* Required work *
Some lines in the material below hold the word "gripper". Copy all of them.
Stored data Block Start
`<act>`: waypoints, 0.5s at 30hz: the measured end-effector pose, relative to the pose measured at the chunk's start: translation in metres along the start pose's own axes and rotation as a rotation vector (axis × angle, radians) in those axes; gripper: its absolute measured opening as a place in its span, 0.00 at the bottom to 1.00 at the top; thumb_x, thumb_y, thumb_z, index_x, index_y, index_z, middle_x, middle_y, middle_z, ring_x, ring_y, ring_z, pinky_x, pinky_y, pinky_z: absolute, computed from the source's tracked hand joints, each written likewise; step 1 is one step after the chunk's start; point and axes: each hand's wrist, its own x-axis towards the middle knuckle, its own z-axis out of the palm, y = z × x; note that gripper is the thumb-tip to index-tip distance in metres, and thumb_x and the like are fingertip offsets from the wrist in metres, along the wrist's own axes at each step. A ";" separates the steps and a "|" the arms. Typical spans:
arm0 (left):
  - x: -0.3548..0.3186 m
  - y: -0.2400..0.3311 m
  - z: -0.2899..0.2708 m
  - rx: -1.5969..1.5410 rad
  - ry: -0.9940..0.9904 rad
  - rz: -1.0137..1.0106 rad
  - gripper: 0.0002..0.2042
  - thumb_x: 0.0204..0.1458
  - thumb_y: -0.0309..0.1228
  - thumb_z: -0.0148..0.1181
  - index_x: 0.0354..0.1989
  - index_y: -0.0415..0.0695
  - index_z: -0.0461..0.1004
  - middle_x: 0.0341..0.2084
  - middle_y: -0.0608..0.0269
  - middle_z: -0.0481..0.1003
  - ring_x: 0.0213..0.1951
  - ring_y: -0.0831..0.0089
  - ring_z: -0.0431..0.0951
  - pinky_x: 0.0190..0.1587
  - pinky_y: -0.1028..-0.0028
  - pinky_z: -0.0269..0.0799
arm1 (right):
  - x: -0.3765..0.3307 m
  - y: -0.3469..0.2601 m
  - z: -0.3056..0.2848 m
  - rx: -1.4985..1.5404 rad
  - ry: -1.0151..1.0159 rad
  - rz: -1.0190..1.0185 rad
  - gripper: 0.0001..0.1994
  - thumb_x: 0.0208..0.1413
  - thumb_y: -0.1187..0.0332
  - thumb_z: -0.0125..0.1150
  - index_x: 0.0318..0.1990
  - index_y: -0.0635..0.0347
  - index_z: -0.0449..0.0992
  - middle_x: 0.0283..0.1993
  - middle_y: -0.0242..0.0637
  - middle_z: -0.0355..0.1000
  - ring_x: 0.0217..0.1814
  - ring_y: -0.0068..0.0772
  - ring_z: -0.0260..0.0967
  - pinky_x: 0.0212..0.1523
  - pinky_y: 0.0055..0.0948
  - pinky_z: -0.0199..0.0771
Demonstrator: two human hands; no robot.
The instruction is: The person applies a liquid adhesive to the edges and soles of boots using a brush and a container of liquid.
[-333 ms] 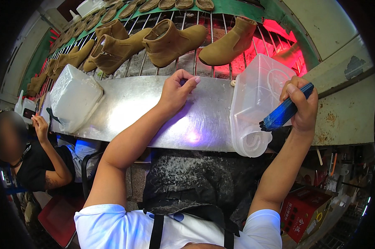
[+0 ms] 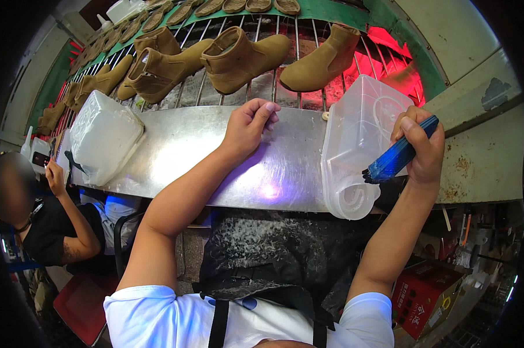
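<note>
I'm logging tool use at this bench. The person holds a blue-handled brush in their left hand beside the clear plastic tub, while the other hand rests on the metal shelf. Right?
Not quite: the blue-handled brush is in the right hand, beside the clear plastic tub. The left hand is the one resting on the metal shelf. The head view shows this.

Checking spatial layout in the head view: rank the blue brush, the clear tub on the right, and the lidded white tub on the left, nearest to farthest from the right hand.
1. Blue brush: held in the right hand.
2. Clear tub: just left of that hand, on the metal bench.
3. Lidded white tub: far left end of the bench.
</note>
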 end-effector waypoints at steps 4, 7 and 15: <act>0.003 -0.011 -0.013 0.063 -0.018 -0.036 0.14 0.70 0.38 0.52 0.36 0.40 0.74 0.26 0.70 0.72 0.29 0.82 0.68 0.33 0.79 0.64 | 0.001 0.000 0.001 -0.008 0.002 -0.006 0.14 0.57 0.65 0.60 0.21 0.60 0.68 0.21 0.33 0.69 0.23 0.20 0.63 0.28 0.23 0.64; 0.002 -0.006 -0.014 0.168 -0.007 -0.061 0.14 0.69 0.37 0.54 0.35 0.40 0.74 0.26 0.70 0.71 0.28 0.82 0.67 0.32 0.79 0.64 | 0.000 0.000 -0.001 -0.001 -0.002 -0.002 0.14 0.57 0.65 0.60 0.21 0.59 0.68 0.21 0.33 0.69 0.23 0.20 0.63 0.29 0.22 0.64; -0.002 -0.009 -0.010 0.366 0.090 0.403 0.04 0.58 0.24 0.66 0.33 0.39 0.76 0.30 0.65 0.75 0.31 0.79 0.71 0.35 0.78 0.69 | 0.000 0.000 -0.001 0.007 -0.008 -0.001 0.14 0.57 0.65 0.60 0.21 0.59 0.69 0.21 0.33 0.69 0.23 0.20 0.64 0.29 0.22 0.64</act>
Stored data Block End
* Answer section *
`<act>`: waypoints, 0.5s at 30hz: the measured end-effector pose, relative to the pose measured at the chunk's start: translation in metres along the start pose's own axes and rotation as a rotation vector (axis × angle, radians) in those axes; gripper: its absolute measured opening as a place in its span, 0.00 at the bottom to 1.00 at the top; thumb_x, thumb_y, thumb_z, index_x, index_y, index_z, middle_x, middle_y, middle_z, ring_x, ring_y, ring_z, pinky_x, pinky_y, pinky_z: absolute, computed from the source's tracked hand joints, each written likewise; step 1 is one step after the chunk's start; point and axes: each hand's wrist, its own x-axis towards the middle knuckle, its own z-axis out of the palm, y = z × x; note that gripper is the thumb-tip to index-tip distance in metres, and thumb_x and the like are fingertip offsets from the wrist in metres, along the wrist's own axes at each step. A ";" separates the steps and a "|" the arms. Typical spans:
  - gripper: 0.0002..0.2042
  - gripper: 0.0001..0.1994

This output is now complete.